(Recorded data)
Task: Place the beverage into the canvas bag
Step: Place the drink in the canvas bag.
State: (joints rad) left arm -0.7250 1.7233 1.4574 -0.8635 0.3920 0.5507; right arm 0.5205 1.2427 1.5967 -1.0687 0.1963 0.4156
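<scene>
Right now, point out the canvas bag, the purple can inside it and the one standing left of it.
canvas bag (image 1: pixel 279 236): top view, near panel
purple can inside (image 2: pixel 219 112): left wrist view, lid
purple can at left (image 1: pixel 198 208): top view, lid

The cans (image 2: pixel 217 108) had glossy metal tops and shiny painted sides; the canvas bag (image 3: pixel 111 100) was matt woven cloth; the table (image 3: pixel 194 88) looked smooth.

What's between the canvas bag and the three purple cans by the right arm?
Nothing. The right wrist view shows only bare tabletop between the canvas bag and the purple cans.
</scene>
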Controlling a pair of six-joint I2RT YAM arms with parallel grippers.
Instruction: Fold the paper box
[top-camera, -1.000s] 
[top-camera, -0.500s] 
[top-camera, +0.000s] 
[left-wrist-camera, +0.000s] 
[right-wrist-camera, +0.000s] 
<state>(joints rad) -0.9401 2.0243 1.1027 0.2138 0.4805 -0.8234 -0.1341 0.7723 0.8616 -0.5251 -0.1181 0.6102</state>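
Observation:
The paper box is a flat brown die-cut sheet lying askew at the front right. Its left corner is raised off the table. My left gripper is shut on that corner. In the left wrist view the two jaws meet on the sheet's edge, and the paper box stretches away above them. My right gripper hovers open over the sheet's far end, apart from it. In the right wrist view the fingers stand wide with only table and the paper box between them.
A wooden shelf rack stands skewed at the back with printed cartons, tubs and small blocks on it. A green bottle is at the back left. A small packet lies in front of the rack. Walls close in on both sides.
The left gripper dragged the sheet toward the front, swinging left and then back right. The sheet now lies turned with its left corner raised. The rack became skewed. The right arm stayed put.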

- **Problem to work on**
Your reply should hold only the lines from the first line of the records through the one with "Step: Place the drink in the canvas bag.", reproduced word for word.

- **Exercise result**
Task: Place the beverage into the canvas bag
Step: Place the drink in the canvas bag.

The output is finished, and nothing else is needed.